The Madison Catholic Diocese has reached a tentative agreement with a developer to vacate its headquarters at the Bishop O’Connor Catholic Pastoral Center on the city’s Far West Side and turn the former seminary into rental housing.
Under the plan, the diocese will lease the building for 60 years to developer Gary Gorman, whose company will renovate the 232,000-square-foot structure and create 100 to 150 apartments. The diocese will retain ownership of the property.
Bishop Robert Morlino announced the plan to about 120 priests gathered Wednesday in Wisconsin Dells for an annual meeting.
The decision is not because of budget problems, said Monsignor James Bartylla, the diocese’s second in command. Rather, the aging O’Connor Center, 702 S. High Point Road, is underused and would require more than $15 million in capital improvements over the next 30 years to keep it as the diocese’s headquarters, he said.
This is the best way to preserve the legacy of a landmark building while being good stewards of church finances, Bartylla said.
“It strikes a balance between the economics of the situation and preserving the history of the diocese,” he said.
Diocesan officials expect to save an estimated $500,000 annually by getting out from under the costs of operating the center. In addition, the lease agreement will provide revenue to fund church activities, diocesan spokesman Brent King said. The lease amount has not been set but likely will vary over the course of the agreement, he said.
If the plan goes through, it will be a for-profit venture by Gorman & Company, and the property would return to the tax rolls, King said. “This is only just and reasonable,” he said.
Only about 36 percent of the building’s square footage is being used right now, Bartylla said.
The diocese will need to find a new home for its administrative offices, including the bishop’s office. Catholic Charities also is based at the center. Together, about 100 people work at the site, King said.
A new site has not yet been found for the offices. It likely will be leased space, not existing diocesan property, because no parish would have the amount of square footage needed, Bartylla said.
Additionally, the O’Connor Center is home to four retired priests and five active priests. New quarters will be found for them, King said.
The chapel, located in the center of the building, will be preserved, but its use in the future has not been determined, Bartylla said.
At the end of the 60 years, the building would revert to diocesan control. A firmer development agreement is expected by Nov. 15.
The lease agreement would cover only about 10 acres of the 72-acre Bishop O’Connor Center site, Bartylla said. No decisions have been made on the future of the other acres, he said.
Realistically, renovation likely would not begin until next summer or fall, said Gary Gorman, chief executive officer. The company anticipates spending $30 million to $40 million to renovate the building, he said.
Gorman said the rental housing would be for the general public, not targeted to Catholics. He envisions it appealing to “working people on the West Side who don’t want to live in a generic white box — people who want to live somewhere interesting.”
The company will renovate the building as a “certified historic rehabilitation,” in accordance with historic preservation guidelines prescribed by the National Park Service, Gorman said.

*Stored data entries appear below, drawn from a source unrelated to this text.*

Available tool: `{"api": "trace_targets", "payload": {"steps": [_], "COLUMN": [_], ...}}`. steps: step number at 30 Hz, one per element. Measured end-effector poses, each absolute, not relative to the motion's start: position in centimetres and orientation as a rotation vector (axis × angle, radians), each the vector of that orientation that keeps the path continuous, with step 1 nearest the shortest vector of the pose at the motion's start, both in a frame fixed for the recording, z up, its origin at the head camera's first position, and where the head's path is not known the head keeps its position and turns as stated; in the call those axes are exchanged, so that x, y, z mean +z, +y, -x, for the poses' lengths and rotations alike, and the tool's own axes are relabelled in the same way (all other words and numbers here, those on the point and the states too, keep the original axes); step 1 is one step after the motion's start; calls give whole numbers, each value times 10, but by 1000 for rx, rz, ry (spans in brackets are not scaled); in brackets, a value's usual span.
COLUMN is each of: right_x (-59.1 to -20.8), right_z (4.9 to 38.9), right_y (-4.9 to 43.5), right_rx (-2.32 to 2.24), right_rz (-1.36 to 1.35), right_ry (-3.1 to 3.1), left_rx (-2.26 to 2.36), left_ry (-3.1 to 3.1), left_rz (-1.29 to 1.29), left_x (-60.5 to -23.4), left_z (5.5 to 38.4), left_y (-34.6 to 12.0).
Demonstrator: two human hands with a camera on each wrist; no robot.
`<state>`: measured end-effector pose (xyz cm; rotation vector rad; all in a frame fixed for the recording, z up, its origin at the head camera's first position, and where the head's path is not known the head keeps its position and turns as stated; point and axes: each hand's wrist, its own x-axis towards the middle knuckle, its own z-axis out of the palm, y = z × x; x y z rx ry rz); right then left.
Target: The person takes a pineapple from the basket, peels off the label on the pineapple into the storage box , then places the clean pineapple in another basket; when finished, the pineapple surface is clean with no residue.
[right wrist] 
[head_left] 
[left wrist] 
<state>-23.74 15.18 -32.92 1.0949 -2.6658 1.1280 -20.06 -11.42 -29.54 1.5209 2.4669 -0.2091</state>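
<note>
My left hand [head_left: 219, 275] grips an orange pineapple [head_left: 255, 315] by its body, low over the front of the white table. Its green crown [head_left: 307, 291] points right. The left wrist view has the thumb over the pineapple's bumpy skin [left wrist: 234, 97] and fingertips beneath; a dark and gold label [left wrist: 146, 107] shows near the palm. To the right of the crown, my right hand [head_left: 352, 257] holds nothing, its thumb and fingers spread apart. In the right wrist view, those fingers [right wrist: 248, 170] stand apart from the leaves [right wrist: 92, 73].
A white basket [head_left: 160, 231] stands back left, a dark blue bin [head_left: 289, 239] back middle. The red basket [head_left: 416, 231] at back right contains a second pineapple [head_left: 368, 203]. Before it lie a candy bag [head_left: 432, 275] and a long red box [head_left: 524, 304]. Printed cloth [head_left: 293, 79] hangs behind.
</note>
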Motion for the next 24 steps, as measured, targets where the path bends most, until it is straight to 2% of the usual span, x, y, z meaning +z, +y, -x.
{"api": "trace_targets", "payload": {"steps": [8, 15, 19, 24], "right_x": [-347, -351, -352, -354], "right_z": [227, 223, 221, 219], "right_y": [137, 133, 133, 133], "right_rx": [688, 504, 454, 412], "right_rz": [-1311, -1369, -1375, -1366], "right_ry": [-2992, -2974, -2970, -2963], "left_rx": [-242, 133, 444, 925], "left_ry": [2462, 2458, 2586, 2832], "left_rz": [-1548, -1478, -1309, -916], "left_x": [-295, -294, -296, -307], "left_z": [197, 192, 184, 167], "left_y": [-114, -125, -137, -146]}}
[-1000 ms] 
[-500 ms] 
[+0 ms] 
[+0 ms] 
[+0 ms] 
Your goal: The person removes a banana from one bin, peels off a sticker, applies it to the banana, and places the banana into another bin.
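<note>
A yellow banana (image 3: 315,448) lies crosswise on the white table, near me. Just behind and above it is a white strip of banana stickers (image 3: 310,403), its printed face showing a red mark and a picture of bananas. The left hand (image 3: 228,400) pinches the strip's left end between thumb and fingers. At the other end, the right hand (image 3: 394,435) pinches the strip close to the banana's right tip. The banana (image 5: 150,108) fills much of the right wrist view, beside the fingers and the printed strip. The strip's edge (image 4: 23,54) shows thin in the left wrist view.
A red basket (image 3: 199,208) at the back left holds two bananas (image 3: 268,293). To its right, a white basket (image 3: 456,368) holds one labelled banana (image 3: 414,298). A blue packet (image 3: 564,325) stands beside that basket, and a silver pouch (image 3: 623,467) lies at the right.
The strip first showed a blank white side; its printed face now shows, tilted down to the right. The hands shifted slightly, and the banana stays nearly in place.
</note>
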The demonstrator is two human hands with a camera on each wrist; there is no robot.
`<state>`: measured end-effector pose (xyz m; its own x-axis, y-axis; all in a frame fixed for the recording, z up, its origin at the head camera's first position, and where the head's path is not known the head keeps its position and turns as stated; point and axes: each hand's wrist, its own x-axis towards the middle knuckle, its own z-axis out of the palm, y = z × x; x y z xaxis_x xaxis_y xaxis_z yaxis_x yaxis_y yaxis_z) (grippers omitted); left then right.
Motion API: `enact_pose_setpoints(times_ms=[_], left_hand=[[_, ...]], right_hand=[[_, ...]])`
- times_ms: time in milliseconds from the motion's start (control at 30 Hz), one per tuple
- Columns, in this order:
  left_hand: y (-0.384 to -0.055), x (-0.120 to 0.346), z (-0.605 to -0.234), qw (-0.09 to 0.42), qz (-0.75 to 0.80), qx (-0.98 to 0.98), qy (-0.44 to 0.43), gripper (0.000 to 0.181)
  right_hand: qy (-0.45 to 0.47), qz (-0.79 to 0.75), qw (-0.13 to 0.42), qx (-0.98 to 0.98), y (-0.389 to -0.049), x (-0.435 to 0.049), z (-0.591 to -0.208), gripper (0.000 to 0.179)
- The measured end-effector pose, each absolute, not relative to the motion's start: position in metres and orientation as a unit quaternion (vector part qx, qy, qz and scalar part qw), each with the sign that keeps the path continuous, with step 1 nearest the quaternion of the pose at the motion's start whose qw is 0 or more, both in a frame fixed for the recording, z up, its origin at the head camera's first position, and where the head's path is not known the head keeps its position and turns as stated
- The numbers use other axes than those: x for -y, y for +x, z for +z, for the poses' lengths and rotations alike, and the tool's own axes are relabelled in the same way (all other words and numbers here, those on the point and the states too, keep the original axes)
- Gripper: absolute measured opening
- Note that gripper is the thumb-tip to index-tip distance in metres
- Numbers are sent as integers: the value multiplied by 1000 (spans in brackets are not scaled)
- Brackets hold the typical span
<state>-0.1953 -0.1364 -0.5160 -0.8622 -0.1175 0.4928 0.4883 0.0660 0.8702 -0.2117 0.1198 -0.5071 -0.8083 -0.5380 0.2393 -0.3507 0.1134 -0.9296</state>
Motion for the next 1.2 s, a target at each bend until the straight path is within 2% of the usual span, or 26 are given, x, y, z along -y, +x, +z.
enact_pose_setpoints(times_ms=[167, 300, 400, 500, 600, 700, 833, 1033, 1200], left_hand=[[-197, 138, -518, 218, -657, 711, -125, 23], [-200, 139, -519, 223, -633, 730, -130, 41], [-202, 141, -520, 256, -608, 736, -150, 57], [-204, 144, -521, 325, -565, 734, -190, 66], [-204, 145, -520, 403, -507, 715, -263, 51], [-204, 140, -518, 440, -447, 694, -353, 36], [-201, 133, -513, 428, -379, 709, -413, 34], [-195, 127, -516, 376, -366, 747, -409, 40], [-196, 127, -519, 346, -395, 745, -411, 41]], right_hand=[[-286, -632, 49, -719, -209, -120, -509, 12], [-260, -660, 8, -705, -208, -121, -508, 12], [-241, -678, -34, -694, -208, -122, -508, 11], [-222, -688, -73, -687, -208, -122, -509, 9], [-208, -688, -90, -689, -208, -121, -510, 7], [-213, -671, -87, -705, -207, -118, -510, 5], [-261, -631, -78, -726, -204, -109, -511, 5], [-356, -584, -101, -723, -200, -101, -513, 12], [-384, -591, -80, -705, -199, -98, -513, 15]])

Gorman has a long history of working with the diocese as a developer. Additionally, he has served as a board member and board president of Catholic Charities. He attends Holy Mother of Consolation Parish in Oregon.
The Bishop O’Connor Center was first known as Holy Name Seminary, opening to students in 1964. The seminary closed in 1995.
Both parties will jointly approve a name for the redeveloped site.
“The time is right to consider how best to use that place for the ministry of the church,” said the Rev. Paul Arinze, pastor of Our Lady of the Assumption Parish in Beloit. “When the bishop was talking to us, he reminded us that we are like fathers at home — you have a wife and children and must constantly make decisions based on what’s best for the future of the family.”
Sure, there is sentimental value to the building, said Monsignor Daniel Ganshert, pastor of two parishes in Watertown and among the first students at Holy Name Seminary. But priests recognize that change is part of life and part of the ministry, he said.
“I’m just happy the building is still going to be there,” he said. “It’s going to stand there like it has for the last 50 years and remind us and encourage us to look to the future of the diocese and its people.”